Patients with RV infarction can have a positive McConnell sign and Casazza et al. [11] have reported that the McConnell sign is only 33% specific for pulmonary embolism. They noted, however, that continuous wave Doppler helps differentiate RV infarction from submassive pulmonary embolism by demonstrating an increased tricuspid regurgitation right atrial to right ventricle pressure gradient in submassive pulmonary embolism yet a normal gradient in RV infarction [11]. Both RV infarction and massive pulmonary embolism will have a decreased lateral RV apical four chamber tissue Doppler S-wave velocity and less than 10 cm/s is considered abnormal [12]. Our patient had a right ventricular tissue Doppler S-wave velocity of 8.93 cm/s confirming RV pressure overload with decreased RV systolic function. Patients with acute massive pulmonary embolism and right atrial pressure overload can have a dilated right ventricle with tricuspid regurgitation, elevated right ventricular systolic pressure which is an estimate of pulmonary artery systolic pressure. We estimated our patients RVSP to be 73.7 mmHg and the formal Cardiology RVSP estimation was 75 mmHg, both measurements indicating RV pressure overload. When estimating right atrial pressure with IVC collapse, Randazzo et al. [16] has reported fair-to-moderate interrater reliability (kappa of 0.41) of cardiologist performed versus emergency physician performed echocardiography evaluation of IVC inspiratory collapse in non-intubated patients to estimate central venous pressure. We also measured our patient’s most vertical hepatic vein with pulse Doppler revealing systolic reversal and biphasic hepatic vein Doppler waves (Fig. 11). This hepatic vein Doppler signal is usually the result of a combination of tricuspid regurgitation and decreased right ventricular systolic function, as our patient had a decreased lateral wall RV tissue Doppler velocity, less than 10 cm/s [13].

Burnside et al. [17] in their systematic review of pooled data from six articles and 936 patients suggest that emergency physician-performed ultrasonography for the diagnosis and exclusion of deep venous thrombosis compared to Radiology-performed ultrasonography imaging may be accurate with overall sensitivity of 95% (95% CI = 87–99%) and overall specificity of 96% (95% CI = 87–99%).
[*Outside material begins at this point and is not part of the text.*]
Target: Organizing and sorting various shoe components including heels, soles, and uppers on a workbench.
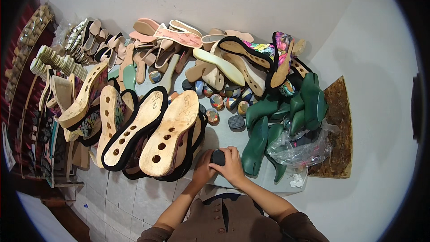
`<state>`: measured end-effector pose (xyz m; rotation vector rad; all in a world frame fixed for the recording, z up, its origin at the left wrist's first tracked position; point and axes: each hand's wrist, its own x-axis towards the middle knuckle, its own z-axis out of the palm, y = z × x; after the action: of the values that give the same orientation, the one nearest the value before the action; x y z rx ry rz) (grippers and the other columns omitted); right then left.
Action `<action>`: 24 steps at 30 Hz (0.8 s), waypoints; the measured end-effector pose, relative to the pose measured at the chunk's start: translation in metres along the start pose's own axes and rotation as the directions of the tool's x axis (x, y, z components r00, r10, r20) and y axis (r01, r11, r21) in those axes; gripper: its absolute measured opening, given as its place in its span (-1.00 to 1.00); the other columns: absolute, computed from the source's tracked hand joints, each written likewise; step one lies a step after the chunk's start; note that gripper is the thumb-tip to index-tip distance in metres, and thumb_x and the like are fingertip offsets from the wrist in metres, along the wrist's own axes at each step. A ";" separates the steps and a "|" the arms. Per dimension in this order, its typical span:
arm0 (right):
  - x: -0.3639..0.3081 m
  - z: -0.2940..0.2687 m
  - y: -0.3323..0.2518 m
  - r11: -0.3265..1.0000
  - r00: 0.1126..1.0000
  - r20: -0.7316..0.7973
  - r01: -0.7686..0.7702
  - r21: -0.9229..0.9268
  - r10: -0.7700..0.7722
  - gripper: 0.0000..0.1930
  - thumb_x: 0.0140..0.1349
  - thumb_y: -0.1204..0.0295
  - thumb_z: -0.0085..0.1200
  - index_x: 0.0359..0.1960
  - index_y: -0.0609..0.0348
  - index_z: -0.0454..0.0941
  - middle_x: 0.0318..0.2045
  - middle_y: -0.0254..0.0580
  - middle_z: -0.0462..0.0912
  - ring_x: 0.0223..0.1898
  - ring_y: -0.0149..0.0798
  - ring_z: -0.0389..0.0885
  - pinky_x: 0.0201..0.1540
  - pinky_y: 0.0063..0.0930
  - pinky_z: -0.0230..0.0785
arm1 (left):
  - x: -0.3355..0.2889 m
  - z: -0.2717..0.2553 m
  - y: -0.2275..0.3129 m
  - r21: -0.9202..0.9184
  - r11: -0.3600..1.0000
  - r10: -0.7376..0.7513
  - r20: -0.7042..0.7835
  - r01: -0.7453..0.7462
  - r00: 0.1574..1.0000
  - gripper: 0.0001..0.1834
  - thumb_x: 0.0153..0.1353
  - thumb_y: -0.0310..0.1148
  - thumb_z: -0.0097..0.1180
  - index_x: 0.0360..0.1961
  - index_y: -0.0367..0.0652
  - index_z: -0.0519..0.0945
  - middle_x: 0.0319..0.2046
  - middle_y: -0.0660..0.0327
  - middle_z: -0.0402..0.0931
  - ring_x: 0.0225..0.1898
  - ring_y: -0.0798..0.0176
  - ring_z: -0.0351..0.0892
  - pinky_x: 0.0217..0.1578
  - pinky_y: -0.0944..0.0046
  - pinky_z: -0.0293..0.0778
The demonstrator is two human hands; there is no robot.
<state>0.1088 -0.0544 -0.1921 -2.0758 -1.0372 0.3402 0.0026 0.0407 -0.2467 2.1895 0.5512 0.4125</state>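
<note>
Near the table's front edge, both my hands are closed on a small dark shoe heel point(218, 157) with a rounded top. My right hand point(232, 166) wraps its right side, the thumb lying across the lower part. From the left, my left hand point(204, 169) grips the same heel; some of its fingers are hidden behind it. Just beyond lie several similar heels, among them a dark grey one point(236, 123) and some covered in multicoloured patterned material point(217, 101). Left of my hands, a pale wooden wedge sole point(170, 134) with a row of holes leans on others edged in black.
Green shoe lasts point(256, 145) and a crumpled clear plastic bag point(298, 150) lie on the right of the pale table point(282, 188). A stained brown board point(338, 130) stands against the wall. Pink insoles point(179, 37) and flower-patterned wedges point(283, 45) pile up at the back.
</note>
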 end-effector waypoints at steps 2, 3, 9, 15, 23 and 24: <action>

Our ED bedside diagnosis of a right popliteal deep venous thrombosis was confirmed by a formal Radiology study and Vascular surgery consultation was initiated to evaluate for possible inferior vena cava filter placement.

The prognosis of a patient with a submassive or massive pulmonary embolism and a right atrial or right ventricle thrombus is markedly decreased [14, 15]. Patients who have a large thrombus in their pulmonary artery and thrombus in either the right atrium or right ventricle are at risk for rapid hemodynamic decline and they may need medical thrombolytic therapy or surgical thrombus removal [14, 15]. We were able to visualize thrombus in our patient’s pulmonary artery and right atrium. Cardiothoracic surgery was consulted early, while the patient was still in the ED.

The supplemental video clips illustrate how ED bedside echocardiography can assist the emergency physician in the diagnosis of massive pulmonary embolism with both direct visualization of thrombus in the pulmonary artery and with examining indirect signs of RV pressure overload.

Advanced bedside echocardiography evaluation of patients for massive pulmonary embolism with direct thrombus visualization in the pulmonary artery and right ventricular pressure overload is an operator-dependant modality, and emergency and critical care physician’s screening-advanced echocardiography should always be followed by formal cardiology echocardiography examination.

Conclusion

Bedside echocardiography with color Doppler imaging, continuous wave Doppler imaging and tissue Doppler imaging and lower extremity compression ultrasonography can assist the emergency physician and the critical care physician in the diagnosis of massive pulmonary embolism and deep venous thrombosis. Direct visualization of embolic thrombus in the pulmonary artery can help the ED physician accelerate both medical intensive care consultation and therapy and surgical consultation for possible thromboembolectomy and inferior vena cava filter placement.